Action item →
Within the records below, filter for lines carrying the word "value" and copy them.

Material provided Start Marker

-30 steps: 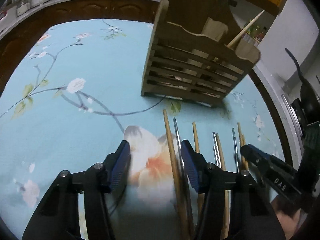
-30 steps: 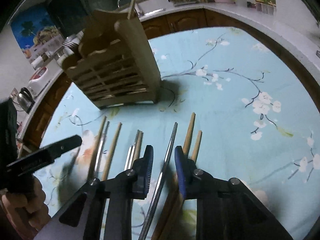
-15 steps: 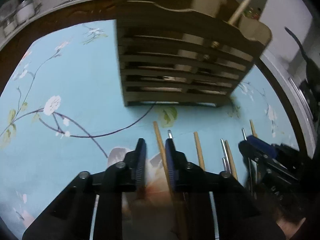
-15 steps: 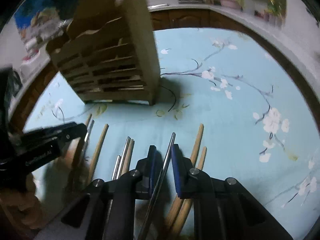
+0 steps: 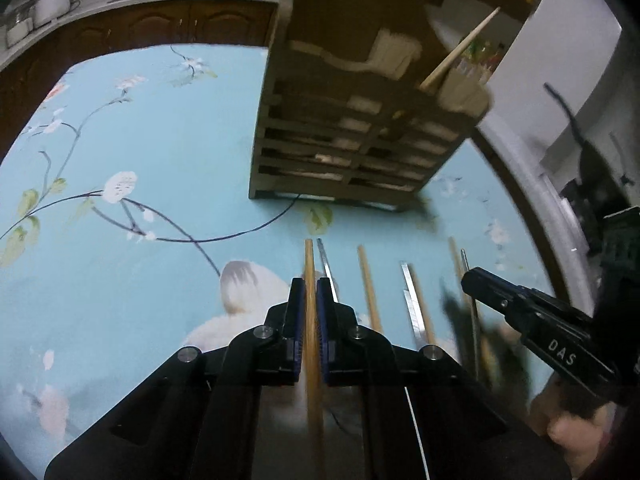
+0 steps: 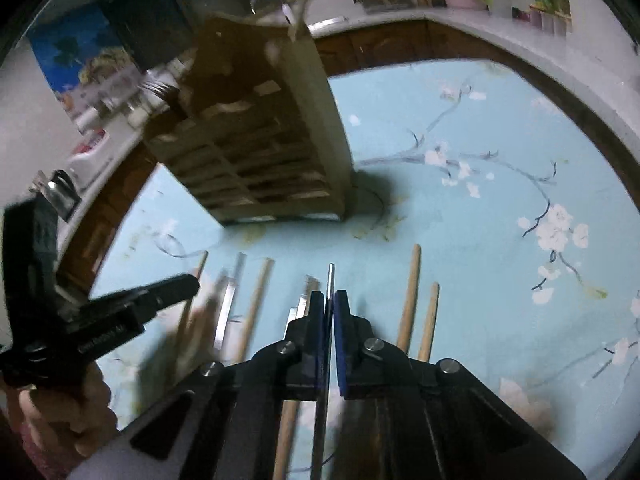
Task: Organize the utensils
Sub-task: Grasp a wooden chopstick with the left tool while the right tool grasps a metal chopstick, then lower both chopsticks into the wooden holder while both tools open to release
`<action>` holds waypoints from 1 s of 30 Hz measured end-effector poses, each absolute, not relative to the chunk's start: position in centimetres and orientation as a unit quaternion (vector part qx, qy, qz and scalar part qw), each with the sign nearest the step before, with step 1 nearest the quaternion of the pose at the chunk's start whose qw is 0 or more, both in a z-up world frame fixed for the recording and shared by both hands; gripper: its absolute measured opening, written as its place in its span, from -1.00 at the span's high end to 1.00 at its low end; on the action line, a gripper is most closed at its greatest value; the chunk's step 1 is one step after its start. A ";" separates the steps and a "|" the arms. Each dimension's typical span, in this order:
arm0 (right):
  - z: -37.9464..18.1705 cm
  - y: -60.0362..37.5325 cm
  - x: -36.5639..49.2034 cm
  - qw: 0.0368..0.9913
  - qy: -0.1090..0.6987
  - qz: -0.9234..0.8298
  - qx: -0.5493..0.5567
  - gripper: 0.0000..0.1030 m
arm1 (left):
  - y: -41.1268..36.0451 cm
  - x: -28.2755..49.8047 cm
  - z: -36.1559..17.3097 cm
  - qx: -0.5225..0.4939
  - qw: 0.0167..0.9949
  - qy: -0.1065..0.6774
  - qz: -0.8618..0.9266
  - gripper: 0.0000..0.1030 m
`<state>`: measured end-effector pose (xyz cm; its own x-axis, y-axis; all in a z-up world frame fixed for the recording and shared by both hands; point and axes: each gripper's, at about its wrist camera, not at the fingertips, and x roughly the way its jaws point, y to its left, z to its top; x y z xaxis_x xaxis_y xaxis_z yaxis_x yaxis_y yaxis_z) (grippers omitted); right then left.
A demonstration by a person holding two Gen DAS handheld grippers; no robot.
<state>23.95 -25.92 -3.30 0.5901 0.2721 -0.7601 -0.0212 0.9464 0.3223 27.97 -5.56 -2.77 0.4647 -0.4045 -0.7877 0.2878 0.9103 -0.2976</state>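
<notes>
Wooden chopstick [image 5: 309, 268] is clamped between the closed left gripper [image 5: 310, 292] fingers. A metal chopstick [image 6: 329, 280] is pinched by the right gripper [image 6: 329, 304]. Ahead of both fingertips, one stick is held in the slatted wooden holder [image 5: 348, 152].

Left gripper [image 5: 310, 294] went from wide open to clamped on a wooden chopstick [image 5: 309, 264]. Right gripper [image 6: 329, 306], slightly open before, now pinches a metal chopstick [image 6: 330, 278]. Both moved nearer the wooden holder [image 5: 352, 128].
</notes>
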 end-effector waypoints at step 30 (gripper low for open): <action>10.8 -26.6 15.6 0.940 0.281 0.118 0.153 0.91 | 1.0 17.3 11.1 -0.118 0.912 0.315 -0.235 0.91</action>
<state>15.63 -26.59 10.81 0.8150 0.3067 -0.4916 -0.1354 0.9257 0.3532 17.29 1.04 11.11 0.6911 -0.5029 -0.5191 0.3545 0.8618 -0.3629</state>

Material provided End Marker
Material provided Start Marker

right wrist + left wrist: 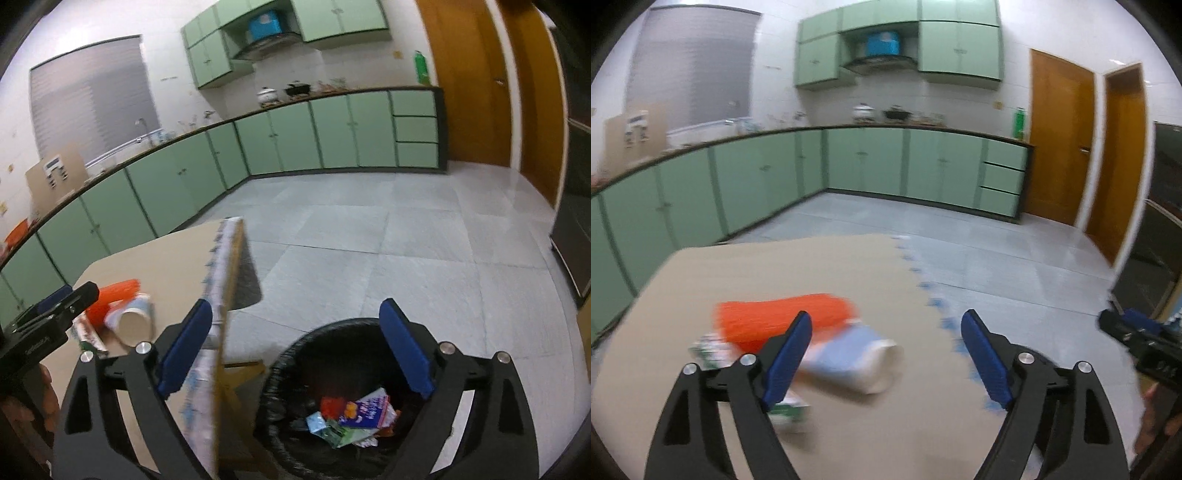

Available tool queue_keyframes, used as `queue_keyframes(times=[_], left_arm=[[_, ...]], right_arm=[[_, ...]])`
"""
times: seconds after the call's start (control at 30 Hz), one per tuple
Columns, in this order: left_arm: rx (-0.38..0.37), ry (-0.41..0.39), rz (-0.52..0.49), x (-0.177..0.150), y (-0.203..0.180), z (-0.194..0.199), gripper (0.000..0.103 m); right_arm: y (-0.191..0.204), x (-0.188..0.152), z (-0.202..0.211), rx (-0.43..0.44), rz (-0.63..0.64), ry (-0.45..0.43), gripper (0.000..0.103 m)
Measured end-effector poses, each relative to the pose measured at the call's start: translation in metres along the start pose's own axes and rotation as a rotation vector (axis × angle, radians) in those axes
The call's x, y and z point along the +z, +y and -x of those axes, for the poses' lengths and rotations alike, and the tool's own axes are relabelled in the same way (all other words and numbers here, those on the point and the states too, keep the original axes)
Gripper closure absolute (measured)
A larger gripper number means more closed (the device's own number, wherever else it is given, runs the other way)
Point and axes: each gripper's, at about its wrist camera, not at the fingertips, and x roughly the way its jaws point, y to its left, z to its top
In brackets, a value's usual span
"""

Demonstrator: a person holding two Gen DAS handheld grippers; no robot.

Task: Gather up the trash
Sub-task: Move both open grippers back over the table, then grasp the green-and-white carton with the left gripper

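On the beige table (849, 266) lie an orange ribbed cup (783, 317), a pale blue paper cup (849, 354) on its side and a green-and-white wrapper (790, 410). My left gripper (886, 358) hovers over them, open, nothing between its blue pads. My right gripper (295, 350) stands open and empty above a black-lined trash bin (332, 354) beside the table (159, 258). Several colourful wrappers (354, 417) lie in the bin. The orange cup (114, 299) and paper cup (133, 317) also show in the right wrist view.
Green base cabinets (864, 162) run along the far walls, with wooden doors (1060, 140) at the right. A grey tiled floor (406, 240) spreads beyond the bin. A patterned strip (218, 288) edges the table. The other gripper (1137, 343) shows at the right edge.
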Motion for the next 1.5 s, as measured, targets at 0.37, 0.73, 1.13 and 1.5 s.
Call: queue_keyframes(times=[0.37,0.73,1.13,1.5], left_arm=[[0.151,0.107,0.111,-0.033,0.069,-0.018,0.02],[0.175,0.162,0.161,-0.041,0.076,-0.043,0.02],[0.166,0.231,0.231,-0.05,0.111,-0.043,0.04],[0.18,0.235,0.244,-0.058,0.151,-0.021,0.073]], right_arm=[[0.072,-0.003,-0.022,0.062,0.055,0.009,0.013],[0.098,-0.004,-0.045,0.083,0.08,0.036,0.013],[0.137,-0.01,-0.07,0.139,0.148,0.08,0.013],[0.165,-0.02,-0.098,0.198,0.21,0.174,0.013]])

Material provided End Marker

Written answer →
`<action>` holds waypoints from 1 s of 30 Hz measured end-effector poses, each absolute, not relative to the chunk's start: position in centimetres and orientation as a unit quaternion (vector part qx, qy, qz and scalar part qw), each with the sign nearest the step before, with step 1 nearest the quaternion of the pose at the chunk's start whose qw is 0 or more, both in a z-up world frame fixed for the recording and shared by both hands; gripper: its absolute measured opening, written as its place in its span, from -1.00 at the span's high end to 1.00 at its low end; on the action line, a gripper is most closed at its greatest value; the chunk's step 1 is one step after its start. A ";" separates the steps and a "|" the arms. Each dimension's typical span, in this order:
In brackets, a value's usual span

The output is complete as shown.